REQUIRED WORK: Find the line with "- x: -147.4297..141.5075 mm" in the records below. Copy it and every line after it, up to and including the line with "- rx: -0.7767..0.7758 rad".

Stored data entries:

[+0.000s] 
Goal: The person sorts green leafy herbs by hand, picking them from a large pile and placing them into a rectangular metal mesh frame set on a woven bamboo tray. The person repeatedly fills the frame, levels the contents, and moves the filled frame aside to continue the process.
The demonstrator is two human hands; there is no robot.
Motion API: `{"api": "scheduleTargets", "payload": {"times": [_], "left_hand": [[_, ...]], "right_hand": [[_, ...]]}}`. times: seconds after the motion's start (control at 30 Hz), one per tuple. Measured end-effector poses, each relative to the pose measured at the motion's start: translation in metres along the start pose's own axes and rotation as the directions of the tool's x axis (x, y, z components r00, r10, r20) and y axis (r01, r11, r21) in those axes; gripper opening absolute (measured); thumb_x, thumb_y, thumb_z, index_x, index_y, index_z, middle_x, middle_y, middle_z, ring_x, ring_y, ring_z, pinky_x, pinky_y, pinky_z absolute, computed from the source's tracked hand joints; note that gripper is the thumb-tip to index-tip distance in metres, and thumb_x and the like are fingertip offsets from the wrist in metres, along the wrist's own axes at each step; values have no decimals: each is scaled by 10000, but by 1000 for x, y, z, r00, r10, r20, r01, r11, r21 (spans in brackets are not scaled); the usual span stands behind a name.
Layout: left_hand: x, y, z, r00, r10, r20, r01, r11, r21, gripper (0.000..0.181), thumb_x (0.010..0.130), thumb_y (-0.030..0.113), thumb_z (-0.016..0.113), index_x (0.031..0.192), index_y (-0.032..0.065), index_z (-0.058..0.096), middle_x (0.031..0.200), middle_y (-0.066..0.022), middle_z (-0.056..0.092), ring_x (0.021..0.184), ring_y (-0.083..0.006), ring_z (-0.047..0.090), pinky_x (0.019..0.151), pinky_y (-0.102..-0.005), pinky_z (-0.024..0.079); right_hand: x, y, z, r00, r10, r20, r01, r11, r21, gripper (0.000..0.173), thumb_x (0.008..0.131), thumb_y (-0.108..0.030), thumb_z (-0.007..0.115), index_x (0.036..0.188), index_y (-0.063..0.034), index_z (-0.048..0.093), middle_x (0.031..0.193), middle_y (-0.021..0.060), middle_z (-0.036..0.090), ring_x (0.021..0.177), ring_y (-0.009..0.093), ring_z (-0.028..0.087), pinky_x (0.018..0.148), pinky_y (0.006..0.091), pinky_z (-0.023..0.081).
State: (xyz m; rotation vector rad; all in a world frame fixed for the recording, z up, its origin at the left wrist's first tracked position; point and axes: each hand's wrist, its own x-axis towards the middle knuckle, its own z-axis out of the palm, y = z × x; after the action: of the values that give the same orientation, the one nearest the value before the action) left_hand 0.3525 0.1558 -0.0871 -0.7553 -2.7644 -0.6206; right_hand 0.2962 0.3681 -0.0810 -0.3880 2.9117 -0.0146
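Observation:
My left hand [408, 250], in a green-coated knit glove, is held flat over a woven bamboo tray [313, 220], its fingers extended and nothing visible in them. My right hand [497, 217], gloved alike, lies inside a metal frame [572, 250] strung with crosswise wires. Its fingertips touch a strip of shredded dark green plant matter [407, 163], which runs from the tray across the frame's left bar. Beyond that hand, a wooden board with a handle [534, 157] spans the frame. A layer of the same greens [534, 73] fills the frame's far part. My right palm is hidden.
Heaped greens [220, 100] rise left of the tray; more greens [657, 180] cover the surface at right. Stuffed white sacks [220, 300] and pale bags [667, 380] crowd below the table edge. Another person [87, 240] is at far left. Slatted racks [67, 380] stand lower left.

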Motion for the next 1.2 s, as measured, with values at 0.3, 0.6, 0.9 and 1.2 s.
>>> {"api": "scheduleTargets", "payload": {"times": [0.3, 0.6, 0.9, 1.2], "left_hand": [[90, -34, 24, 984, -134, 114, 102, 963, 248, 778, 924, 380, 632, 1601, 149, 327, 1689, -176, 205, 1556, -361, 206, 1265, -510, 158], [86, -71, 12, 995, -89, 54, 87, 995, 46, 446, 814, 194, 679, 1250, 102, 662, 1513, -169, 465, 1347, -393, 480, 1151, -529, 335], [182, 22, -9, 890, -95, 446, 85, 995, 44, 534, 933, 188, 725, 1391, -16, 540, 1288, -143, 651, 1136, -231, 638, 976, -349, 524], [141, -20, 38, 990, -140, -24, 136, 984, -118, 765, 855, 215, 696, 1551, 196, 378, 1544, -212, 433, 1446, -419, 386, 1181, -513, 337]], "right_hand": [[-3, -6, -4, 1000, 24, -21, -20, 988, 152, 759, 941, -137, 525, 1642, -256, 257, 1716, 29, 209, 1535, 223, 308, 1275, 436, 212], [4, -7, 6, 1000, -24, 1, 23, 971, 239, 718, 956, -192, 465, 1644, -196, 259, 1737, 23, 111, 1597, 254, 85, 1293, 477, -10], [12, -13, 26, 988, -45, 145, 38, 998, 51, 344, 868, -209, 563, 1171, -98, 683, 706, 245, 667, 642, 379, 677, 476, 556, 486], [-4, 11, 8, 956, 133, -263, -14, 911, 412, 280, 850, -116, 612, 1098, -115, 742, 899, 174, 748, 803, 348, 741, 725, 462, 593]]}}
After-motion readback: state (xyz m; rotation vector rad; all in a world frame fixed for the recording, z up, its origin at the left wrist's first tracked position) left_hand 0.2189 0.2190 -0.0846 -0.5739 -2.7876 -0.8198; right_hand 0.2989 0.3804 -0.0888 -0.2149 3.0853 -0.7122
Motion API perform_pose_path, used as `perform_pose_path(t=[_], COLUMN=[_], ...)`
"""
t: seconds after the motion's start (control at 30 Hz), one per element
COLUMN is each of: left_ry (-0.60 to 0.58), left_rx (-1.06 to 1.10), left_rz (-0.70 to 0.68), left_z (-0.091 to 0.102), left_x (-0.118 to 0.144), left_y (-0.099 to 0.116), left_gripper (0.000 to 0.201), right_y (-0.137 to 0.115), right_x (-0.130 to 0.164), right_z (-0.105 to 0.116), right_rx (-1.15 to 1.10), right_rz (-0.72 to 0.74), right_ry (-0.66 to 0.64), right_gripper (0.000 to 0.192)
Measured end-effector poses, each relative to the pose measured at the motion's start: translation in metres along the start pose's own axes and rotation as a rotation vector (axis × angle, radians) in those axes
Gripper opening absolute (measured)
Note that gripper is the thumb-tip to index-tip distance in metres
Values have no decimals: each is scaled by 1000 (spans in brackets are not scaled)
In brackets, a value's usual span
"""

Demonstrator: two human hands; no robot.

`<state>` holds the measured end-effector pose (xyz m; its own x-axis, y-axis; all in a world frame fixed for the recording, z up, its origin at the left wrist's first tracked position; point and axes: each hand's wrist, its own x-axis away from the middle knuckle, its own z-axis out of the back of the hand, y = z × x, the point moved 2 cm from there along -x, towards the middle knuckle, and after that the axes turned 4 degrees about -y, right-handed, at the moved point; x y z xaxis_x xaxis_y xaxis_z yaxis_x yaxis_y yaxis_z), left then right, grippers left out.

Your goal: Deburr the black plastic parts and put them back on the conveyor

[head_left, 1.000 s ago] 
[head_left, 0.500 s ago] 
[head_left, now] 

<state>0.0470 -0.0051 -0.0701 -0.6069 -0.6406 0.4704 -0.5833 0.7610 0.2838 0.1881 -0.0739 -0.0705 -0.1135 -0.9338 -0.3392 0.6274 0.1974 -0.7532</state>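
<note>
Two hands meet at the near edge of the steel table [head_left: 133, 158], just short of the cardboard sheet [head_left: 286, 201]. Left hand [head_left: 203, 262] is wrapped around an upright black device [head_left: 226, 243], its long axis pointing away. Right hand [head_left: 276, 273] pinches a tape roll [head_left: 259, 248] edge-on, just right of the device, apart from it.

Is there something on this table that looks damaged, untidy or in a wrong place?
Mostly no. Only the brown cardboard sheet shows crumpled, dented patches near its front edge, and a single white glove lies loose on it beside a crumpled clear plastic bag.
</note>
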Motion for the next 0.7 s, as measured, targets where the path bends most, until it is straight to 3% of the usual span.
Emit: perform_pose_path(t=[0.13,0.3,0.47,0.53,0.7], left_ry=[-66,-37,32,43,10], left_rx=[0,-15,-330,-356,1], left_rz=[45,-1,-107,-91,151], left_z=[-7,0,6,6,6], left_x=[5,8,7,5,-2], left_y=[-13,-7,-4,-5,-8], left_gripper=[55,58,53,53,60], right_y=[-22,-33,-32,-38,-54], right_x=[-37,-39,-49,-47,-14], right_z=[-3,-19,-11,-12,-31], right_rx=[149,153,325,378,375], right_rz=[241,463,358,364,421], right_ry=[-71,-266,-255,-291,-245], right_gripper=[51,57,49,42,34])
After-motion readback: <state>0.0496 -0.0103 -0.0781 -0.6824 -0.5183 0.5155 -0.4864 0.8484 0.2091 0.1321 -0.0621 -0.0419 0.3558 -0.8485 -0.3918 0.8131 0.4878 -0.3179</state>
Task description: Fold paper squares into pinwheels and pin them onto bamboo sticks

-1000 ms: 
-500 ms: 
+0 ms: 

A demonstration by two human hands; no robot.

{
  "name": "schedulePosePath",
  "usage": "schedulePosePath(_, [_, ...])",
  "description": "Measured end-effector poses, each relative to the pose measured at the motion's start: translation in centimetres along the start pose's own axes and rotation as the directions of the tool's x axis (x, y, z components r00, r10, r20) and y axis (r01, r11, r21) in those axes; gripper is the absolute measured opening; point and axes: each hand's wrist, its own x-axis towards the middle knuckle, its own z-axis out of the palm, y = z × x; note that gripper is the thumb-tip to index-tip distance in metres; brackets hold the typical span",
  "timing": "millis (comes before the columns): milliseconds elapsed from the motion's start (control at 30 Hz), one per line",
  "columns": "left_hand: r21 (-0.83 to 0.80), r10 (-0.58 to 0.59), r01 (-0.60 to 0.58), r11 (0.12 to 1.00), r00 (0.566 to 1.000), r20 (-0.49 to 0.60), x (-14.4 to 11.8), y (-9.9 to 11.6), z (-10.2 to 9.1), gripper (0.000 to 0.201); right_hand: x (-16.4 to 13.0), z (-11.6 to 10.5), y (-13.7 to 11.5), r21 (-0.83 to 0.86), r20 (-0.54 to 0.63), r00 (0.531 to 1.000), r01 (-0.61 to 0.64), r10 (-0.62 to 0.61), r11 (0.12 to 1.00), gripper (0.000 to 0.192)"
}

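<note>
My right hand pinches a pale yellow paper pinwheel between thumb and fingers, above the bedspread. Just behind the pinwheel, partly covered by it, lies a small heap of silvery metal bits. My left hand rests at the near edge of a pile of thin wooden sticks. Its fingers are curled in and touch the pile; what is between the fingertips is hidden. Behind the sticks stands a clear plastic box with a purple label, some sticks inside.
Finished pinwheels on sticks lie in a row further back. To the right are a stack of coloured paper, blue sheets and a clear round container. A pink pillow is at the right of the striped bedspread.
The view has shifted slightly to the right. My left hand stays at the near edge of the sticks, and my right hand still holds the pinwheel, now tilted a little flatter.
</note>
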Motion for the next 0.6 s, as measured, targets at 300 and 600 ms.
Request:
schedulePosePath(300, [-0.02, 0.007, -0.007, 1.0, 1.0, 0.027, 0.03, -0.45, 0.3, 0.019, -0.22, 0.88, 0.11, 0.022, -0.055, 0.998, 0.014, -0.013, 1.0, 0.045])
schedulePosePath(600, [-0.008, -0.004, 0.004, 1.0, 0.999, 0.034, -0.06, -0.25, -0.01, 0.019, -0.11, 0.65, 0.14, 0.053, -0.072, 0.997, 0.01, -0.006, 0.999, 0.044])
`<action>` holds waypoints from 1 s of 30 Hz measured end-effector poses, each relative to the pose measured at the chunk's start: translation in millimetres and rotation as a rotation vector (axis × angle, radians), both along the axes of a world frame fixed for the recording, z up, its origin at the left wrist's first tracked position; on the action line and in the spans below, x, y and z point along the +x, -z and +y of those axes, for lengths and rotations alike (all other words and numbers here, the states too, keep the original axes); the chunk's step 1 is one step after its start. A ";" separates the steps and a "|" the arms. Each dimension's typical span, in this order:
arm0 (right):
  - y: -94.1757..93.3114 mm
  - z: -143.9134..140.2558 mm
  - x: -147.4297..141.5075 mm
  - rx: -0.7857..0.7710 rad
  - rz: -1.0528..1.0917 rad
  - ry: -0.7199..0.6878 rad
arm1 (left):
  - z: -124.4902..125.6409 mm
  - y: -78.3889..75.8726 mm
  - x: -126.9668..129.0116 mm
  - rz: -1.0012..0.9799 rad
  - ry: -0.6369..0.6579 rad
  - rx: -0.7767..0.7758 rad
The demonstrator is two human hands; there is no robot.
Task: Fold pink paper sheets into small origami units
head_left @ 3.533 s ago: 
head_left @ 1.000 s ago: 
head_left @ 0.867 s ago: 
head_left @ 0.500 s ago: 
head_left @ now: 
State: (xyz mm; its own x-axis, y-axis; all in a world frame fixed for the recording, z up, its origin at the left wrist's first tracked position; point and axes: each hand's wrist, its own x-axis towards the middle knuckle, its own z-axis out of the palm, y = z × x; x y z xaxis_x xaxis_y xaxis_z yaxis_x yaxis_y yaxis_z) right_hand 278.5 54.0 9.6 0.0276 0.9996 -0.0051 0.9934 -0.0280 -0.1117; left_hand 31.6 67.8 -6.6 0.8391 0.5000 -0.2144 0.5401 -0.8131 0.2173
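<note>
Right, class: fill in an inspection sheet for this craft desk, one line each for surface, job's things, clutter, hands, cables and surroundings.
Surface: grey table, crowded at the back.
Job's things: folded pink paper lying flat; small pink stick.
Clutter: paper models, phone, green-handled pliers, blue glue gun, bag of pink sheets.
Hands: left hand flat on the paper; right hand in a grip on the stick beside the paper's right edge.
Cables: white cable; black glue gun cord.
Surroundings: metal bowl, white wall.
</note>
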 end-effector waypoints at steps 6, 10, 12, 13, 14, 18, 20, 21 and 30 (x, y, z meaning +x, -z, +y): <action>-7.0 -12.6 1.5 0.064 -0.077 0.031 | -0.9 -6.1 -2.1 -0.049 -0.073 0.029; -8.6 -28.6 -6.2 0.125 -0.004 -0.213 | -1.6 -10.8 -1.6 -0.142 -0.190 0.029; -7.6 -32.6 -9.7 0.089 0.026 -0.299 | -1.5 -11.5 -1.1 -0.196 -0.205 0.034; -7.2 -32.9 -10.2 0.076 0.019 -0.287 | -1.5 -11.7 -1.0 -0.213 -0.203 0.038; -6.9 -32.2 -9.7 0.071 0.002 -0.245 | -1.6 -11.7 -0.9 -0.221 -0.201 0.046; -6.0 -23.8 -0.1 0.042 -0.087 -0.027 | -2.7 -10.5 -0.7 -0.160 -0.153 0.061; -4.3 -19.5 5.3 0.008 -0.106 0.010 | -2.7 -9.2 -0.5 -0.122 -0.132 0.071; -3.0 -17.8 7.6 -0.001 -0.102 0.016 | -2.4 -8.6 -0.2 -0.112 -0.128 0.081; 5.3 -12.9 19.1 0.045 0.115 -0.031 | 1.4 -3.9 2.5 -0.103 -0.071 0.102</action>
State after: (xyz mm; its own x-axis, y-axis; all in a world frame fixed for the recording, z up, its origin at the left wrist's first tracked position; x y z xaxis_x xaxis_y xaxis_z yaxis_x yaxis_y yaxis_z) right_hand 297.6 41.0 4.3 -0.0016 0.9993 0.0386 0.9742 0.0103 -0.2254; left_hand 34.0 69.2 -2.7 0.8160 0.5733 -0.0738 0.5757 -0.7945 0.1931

SOLUTION TO THIS EXERCISE:
  - x: -147.4297..141.5075 mm
  - rx: -0.7857..0.7710 rad
  - rz: -1.0528..1.0917 rad
  - ry: -0.7199..0.6878 rad
arm1 (left):
  - z: -124.4902..125.6409 mm
  - y: -78.3889..75.8726 mm
  - x: -126.9668..129.0116 mm
  - rz: -1.0012..0.9799 rad
  - ry: -0.6369..0.6579 rad
  - rx: -0.7767..0.7758 rad

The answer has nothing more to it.